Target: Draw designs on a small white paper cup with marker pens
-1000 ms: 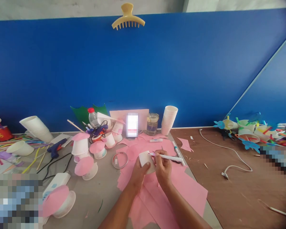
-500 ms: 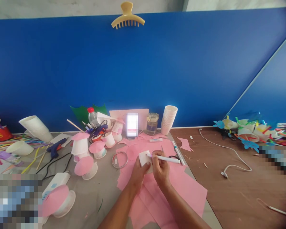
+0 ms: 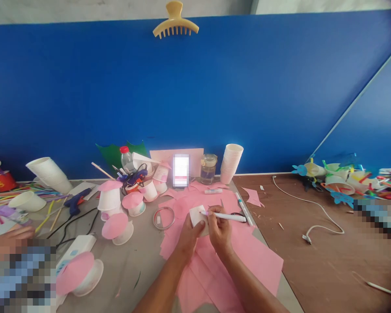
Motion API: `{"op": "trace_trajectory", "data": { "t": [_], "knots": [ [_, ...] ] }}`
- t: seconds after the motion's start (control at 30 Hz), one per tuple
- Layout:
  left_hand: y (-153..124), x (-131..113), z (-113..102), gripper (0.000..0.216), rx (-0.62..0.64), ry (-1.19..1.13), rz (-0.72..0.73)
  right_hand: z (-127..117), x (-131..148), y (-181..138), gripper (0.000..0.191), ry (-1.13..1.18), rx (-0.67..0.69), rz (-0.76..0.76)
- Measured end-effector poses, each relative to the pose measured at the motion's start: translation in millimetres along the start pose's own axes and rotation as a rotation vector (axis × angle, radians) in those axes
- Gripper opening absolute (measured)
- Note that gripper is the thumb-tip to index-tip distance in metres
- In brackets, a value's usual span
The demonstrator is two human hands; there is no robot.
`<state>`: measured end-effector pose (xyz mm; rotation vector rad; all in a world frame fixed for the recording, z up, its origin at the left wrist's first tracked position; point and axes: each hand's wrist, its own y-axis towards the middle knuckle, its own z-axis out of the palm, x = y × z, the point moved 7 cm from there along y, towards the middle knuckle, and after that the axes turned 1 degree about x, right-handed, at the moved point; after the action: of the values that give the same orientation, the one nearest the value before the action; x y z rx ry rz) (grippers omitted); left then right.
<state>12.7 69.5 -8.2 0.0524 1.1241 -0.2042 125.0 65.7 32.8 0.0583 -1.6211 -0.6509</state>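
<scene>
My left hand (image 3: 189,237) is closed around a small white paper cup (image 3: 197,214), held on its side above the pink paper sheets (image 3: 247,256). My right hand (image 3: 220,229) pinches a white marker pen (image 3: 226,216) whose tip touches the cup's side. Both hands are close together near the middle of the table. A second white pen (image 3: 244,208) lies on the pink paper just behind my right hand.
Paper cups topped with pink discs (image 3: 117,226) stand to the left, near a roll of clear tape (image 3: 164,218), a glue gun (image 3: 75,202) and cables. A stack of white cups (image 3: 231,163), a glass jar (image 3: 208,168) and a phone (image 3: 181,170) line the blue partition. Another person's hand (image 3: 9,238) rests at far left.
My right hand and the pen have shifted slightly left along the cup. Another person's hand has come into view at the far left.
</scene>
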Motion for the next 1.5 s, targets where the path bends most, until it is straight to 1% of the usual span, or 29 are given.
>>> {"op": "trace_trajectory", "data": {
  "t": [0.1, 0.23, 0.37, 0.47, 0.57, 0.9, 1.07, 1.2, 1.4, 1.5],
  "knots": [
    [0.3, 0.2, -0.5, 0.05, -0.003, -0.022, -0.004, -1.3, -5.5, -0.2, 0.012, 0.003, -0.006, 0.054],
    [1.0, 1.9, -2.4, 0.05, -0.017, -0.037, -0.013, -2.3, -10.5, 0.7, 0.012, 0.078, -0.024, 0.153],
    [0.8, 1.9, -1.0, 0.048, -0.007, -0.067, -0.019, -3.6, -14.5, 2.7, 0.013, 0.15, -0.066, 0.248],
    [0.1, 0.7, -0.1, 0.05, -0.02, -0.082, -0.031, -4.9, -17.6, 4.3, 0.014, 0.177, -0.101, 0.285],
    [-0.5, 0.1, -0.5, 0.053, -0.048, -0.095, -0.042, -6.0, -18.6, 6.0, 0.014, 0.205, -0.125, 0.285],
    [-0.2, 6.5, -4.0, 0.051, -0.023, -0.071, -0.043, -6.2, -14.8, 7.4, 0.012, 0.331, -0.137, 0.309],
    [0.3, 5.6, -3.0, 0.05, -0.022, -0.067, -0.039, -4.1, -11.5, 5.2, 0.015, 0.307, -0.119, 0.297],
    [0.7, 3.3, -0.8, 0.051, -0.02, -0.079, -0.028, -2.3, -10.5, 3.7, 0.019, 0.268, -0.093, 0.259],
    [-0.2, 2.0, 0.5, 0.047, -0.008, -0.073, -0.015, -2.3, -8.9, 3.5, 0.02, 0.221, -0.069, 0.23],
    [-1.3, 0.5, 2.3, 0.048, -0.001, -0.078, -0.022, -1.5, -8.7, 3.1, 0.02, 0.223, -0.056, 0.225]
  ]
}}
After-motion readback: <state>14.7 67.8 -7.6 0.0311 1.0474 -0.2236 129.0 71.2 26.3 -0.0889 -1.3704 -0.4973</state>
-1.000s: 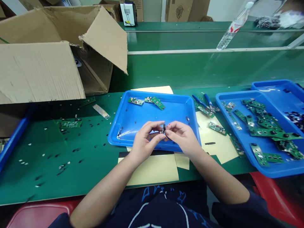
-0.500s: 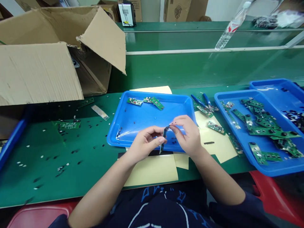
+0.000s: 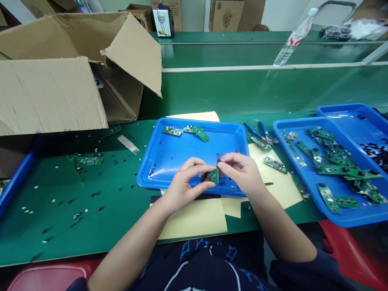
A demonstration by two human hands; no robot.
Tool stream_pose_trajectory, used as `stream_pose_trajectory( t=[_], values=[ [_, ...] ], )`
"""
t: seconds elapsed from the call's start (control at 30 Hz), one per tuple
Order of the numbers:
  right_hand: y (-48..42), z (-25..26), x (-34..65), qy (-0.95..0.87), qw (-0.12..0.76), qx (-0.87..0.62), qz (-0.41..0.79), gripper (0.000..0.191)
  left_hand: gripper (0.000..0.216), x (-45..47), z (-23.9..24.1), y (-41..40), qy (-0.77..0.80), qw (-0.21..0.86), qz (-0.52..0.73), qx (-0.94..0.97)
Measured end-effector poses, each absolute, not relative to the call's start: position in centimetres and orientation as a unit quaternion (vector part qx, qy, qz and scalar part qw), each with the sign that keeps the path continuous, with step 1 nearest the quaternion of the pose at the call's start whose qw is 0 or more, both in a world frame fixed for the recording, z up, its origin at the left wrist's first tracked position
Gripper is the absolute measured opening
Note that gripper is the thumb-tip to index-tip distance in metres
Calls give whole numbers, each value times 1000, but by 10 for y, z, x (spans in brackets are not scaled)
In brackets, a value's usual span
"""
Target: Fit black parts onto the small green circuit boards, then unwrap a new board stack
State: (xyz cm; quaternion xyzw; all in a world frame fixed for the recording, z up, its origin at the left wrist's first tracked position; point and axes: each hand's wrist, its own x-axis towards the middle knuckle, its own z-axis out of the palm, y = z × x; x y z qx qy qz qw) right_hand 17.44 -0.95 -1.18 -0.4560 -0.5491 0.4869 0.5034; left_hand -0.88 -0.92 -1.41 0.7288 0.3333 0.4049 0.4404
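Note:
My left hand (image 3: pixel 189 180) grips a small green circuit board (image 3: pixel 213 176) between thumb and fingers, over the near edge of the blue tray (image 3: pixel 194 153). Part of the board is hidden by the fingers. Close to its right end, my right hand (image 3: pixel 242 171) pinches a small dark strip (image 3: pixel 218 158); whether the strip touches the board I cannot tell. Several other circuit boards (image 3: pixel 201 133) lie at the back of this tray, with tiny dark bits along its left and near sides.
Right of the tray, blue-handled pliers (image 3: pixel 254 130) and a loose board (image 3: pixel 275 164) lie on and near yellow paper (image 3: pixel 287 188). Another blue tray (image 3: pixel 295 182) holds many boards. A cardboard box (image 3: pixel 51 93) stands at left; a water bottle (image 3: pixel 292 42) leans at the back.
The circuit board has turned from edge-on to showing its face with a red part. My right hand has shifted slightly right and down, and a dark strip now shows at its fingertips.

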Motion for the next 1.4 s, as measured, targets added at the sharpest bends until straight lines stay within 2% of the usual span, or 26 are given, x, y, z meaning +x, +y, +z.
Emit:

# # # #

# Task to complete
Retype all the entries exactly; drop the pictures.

# Reply to the exercise
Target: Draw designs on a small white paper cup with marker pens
-1000 ms: 
-500 ms: 
+0 ms: 
Motion API: `{"op": "trace_trajectory", "data": { "t": [_], "knots": [ [_, ...] ] }}`
- t: seconds after the motion's start (control at 30 Hz), one per tuple
- Layout:
  left_hand: y (-153..124), x (-131..113), z (-113..102), gripper (0.000..0.216), rx (-0.62..0.64), ry (-1.19..1.13), rz (-0.72..0.73)
  right_hand: z (-127..117), x (-131..148), y (-181..138), gripper (0.000..0.191), ry (-1.13..1.18), rx (-0.67..0.69), rz (-0.76..0.76)
- Measured end-effector poses, each relative to the pose measured at the motion's start: translation in millimetres along the start pose's own axes and rotation as a rotation vector (axis × angle, radians) in those axes
- Gripper opening absolute (measured)
- Note that gripper is the thumb-tip to index-tip distance in metres
- In brackets, a value's usual span
The demonstrator is two human hands; there is no robot.
`<state>`: measured end-effector pose (xyz mm; rotation vector rad; all in a world frame fixed for the recording, z up, its origin at the left wrist's first tracked position; point and axes: each hand's wrist, its own y-axis towards the middle knuckle, its own z-axis out of the palm, x = y × z, the point moved 7 cm from there along y, towards the middle knuckle, and after that the axes turned 1 degree about x, right-handed, at the moved point; after the action: of the values that give the same orientation, the one nearest the value before the action; x y z rx ry rz) (grippers omitted); left then right.
<state>12.7 69.5 -8.2 0.0524 1.1241 -0.2042 125.0 65.7 32.8 0.0583 -1.6211 -0.6509</state>
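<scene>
My left hand (image 3: 189,237) is closed around a small white paper cup (image 3: 197,214), held on its side above the pink paper sheets (image 3: 247,256). My right hand (image 3: 220,229) pinches a white marker pen (image 3: 226,216) whose tip touches the cup's side. Both hands are close together near the middle of the table. A second white pen (image 3: 244,208) lies on the pink paper just behind my right hand.
Paper cups topped with pink discs (image 3: 117,226) stand to the left, near a roll of clear tape (image 3: 164,218), a glue gun (image 3: 75,202) and cables. A stack of white cups (image 3: 231,163), a glass jar (image 3: 208,168) and a phone (image 3: 181,170) line the blue partition. Another person's hand (image 3: 9,238) rests at far left.
My right hand and the pen have shifted slightly left along the cup. Another person's hand has come into view at the far left.
</scene>
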Motion for the next 1.5 s, targets where the path bends most, until it is straight to 1% of the usual span, or 29 are given.
>>> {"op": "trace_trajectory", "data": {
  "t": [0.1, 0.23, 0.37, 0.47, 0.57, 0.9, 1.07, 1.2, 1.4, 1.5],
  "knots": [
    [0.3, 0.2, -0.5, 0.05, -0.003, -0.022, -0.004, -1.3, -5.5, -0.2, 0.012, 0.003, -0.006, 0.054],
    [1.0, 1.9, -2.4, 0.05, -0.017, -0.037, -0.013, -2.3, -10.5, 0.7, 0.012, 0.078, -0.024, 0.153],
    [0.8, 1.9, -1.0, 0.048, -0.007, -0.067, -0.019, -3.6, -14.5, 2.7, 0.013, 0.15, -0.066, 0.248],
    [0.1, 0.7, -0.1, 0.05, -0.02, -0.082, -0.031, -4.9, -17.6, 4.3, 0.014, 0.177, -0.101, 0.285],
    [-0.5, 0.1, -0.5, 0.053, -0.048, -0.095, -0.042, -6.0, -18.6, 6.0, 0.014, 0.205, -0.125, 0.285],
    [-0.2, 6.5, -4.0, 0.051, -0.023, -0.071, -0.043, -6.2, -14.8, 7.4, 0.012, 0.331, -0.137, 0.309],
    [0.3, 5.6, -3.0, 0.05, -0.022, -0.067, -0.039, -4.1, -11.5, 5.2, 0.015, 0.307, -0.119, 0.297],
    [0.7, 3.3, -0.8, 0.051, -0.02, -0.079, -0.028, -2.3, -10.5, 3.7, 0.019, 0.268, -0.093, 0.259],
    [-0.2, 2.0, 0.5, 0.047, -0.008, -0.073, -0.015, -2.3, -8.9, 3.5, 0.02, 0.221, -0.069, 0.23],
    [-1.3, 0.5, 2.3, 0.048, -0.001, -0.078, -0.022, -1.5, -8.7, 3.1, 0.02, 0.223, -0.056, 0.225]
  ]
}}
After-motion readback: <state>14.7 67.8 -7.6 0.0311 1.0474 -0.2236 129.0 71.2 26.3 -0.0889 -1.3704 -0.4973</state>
-1.000s: 
-0.500s: 
+0.000s: 
A demonstration by two human hands; no robot.
Tool stream_pose_trajectory, used as `stream_pose_trajectory( t=[_], values=[ [_, ...] ], )`
"""
t: seconds elapsed from the call's start (control at 30 Hz), one per tuple
Order of the numbers:
  right_hand: y (-48..42), z (-25..26), x (-34..65), qy (-0.95..0.87), qw (-0.12..0.76), qx (-0.87..0.62), qz (-0.41..0.79), gripper (0.000..0.191)
  left_hand: gripper (0.000..0.216), x (-45..47), z (-23.9..24.1), y (-41..40), qy (-0.77..0.80), qw (-0.21..0.86), qz (-0.52..0.73), qx (-0.94..0.97)
Measured end-effector poses, each absolute, not relative to the call's start: position in centimetres and orientation as a unit quaternion (vector part qx, qy, qz and scalar part qw), each with the sign that keeps the path continuous, with step 1 nearest the quaternion of the pose at the call's start whose qw is 0 or more, both in a world frame fixed for the recording, z up, its origin at the left wrist's first tracked position
Gripper is the absolute measured opening
Note that gripper is the thumb-tip to index-tip distance in metres
Calls give whole numbers, each value times 1000, but by 10 for y, z, x (spans in brackets are not scaled)
In brackets, a value's usual span
"""
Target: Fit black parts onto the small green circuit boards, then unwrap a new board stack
State: (xyz cm; quaternion xyzw; all in a world frame fixed for the recording, z up, its origin at the left wrist's first tracked position; point and axes: each hand's wrist, its own x-axis towards the middle knuckle, its own z-axis out of the palm, y = z × x; x y z qx qy qz qw) right_hand 17.44 -0.95 -1.18 -0.4560 -0.5491 0.4869 0.5034; left_hand -0.88 -0.92 -1.41 0.7288 0.3333 0.4049 0.4404
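Note:
My left hand (image 3: pixel 189 180) grips a small green circuit board (image 3: pixel 213 176) between thumb and fingers, over the near edge of the blue tray (image 3: pixel 194 153). Part of the board is hidden by the fingers. Close to its right end, my right hand (image 3: pixel 242 171) pinches a small dark strip (image 3: pixel 218 158); whether the strip touches the board I cannot tell. Several other circuit boards (image 3: pixel 201 133) lie at the back of this tray, with tiny dark bits along its left and near sides.
Right of the tray, blue-handled pliers (image 3: pixel 254 130) and a loose board (image 3: pixel 275 164) lie on and near yellow paper (image 3: pixel 287 188). Another blue tray (image 3: pixel 295 182) holds many boards. A cardboard box (image 3: pixel 51 93) stands at left; a water bottle (image 3: pixel 292 42) leans at the back.
The circuit board has turned from edge-on to showing its face with a red part. My right hand has shifted slightly right and down, and a dark strip now shows at its fingertips.
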
Motion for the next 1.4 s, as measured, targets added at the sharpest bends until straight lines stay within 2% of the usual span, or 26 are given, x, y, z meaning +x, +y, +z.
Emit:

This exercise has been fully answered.